EDITORIAL
MANAUS – A cantora Anitta, pivô da celeuma envolvendo os contratos de cantores sertanejos com prefeituras de municípios pobres, revelou no programa Fantástico, da Rede Globo, no último domingo, que chegou a receber convites para fazer shows pagos com dinheiro público, mas não aceitou. A recusa, segundo ela, ocorreu em função da proposta indecente para que pegasse o dinheiro e devolvesse parte para quem a estava contratando.
Esse é o modus operandi de todas as administrações corruptas no Brasil. E todo mundo sabe como funciona. O Ministério Público, que tem o dever de investigar os casos de corrupção na administração pública, sabe mais do que ninguém como esses esquemas são organizados, porque o passado está recheado de exemplos. Mas pouco se vê um promotor ou procurador investigar contratos superfaturados.
As contratações cujos contratados precisam pagar “luvas” – um dos nomes dados à propina – não são uma atividade nova. Mas ela se renova de tempos em tempos para alcançar novas atividades. E nem é exclusivo de um tipo de atividade, como os contratos de artistas; permeiam praticamente todo tipo de contratação quando os administradores decidem meter a mão no dinheiro do contribuinte.
No Brasil se convencionou a achar que a administração pública é a melhor maneira de se ficar rico. Muitos políticos imaginam que, chegando lá, seja com um cargo no Executivo ou no Legislativo, é o momento de encher as burras de dinheiro. Muitos investem quantias exorbitantes em campanhas eleitorais que nunca recuperariam se trabalhassem honestamente e ganhasse apenas a remuneração do cargo.
Outros deixam cargos em outro poder para assumir uma função de confiança, temporária, ganhando um salário menor porque imaginam que através de contratos superfaturados e do recebimento de propina conseguem multiplicar por algumas dezenas de vezes o que ganham no cargo para o qual foram eleitos.
No caso dos cantores sertanejos, houve uma legião de apoiadores defendendo os coitadinhos como se eles não tivessem culpa de serem contratados para realizar shows acima de R$ 1 milhão. Uma prefeitura que oferece péssimos serviços de saúde a uma população que mendiga um atendimento médico, não pode gastar milhares de reais em shows de uma ou duas horas que nada deixam de legado para os habitantes do município.
Sobre o que disse Anitta, é preciso que o Ministério Público e outros órgãos de controle saiam a campo para investigar.

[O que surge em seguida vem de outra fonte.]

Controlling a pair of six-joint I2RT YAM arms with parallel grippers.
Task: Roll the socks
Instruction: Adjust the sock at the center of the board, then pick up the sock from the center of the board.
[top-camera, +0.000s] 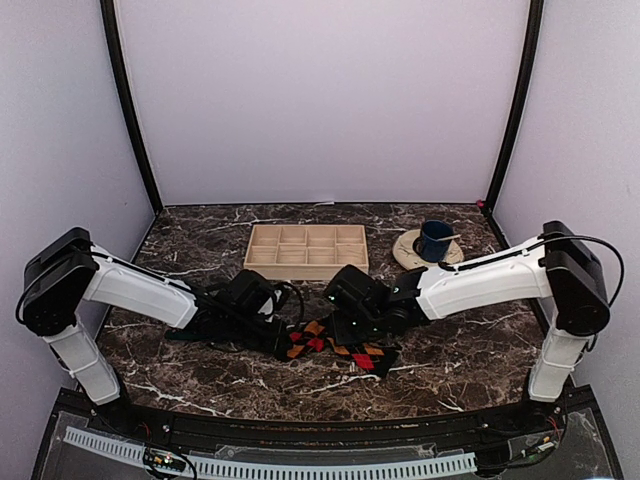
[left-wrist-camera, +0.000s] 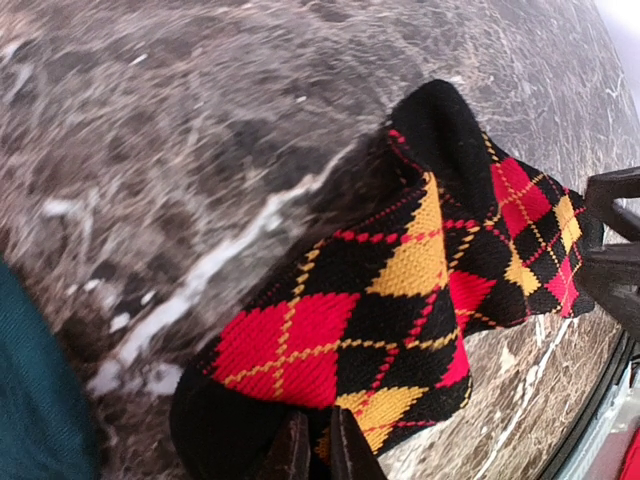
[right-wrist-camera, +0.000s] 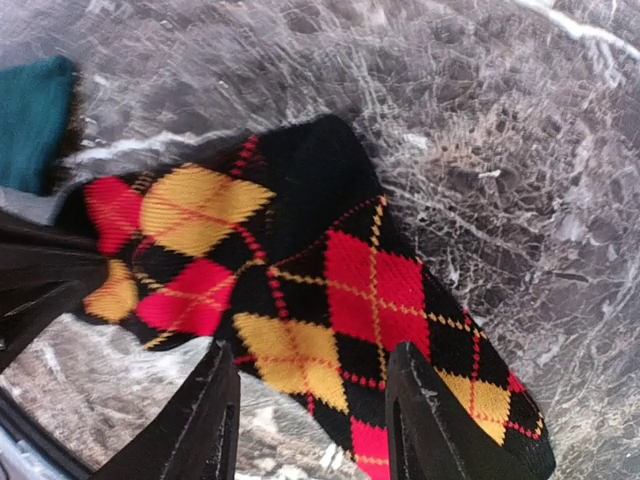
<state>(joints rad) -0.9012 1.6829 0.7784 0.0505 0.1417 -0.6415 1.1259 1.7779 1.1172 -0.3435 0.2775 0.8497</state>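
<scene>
Black argyle sock (left-wrist-camera: 400, 300) lies merely folded (hardly a roll), left gripper (left-wrist-camera: 318, 428) pinching its edge, right gripper (right-wrist-camera: 312, 355) open astride it, teal sock (right-wrist-camera: 30, 120) left to do.

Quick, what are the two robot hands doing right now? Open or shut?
Left gripper: shut, pinching the edge of the argyle sock.
Right gripper: open, straddling the same sock without gripping it.

Soft, even light fills the overhead view, and shadows are faint. Beyond the left gripper (left-wrist-camera: 318, 445) the marble table (left-wrist-camera: 150, 150) smears with blur, while the argyle sock (left-wrist-camera: 400, 290) just ahead is sharp. Past the right gripper (right-wrist-camera: 310, 410) the table looks washed out and curves at the edges.
</scene>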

É verdade que esse tipo de negociação acontece? Todos os artistas têm o mesmo comportamento de Anitta, que recusou a proposta indecente? Os contratados das prefeituras estão sendo feitos com valores de mercado? Se estão, esses valores são suportáveis pela administração sem comprometer os serviços que devem ser prestados aos munícipes?
A população brasileira precisa dessas respostas. Um dos cantores sertanejos que iniciaram a polêmica, o Zé Neto, disse, na ocasião, que não precisava de dinheiro da Lei Rouanet porque quem pagava os shows dele era “o povo”. Agora, o Brasil descobre que realmente é “o povo”, e que esse “povo” nem sabia que estava pagando.
O debate no Brasil, principalmente nas redes sociais, ficou em torno de quem está mais certo: os artistas que se beneficiam da Lei Rouanet ou os sertanejos contratados pelas prefeituras, na mesma toada da discussão Lula x Bolsonaro. A questão é bem mais séria.
Está mais do que na hora de a população deixar de encarar os casos de corrupção com um olhar apaixonado. Em qualquer situação, seja pela Lei Rouanet, seja pelos contratos sem licitação e a preços estratosférico, é preciso que se investigue se houve desvio de dinheiro público ou gasto injustificado de dinheiro que deveria servir aos cidadãos e não a um grupo de privilegiados.
Com a palavra, o Ministério Público e os órgãos de controle da administração pública.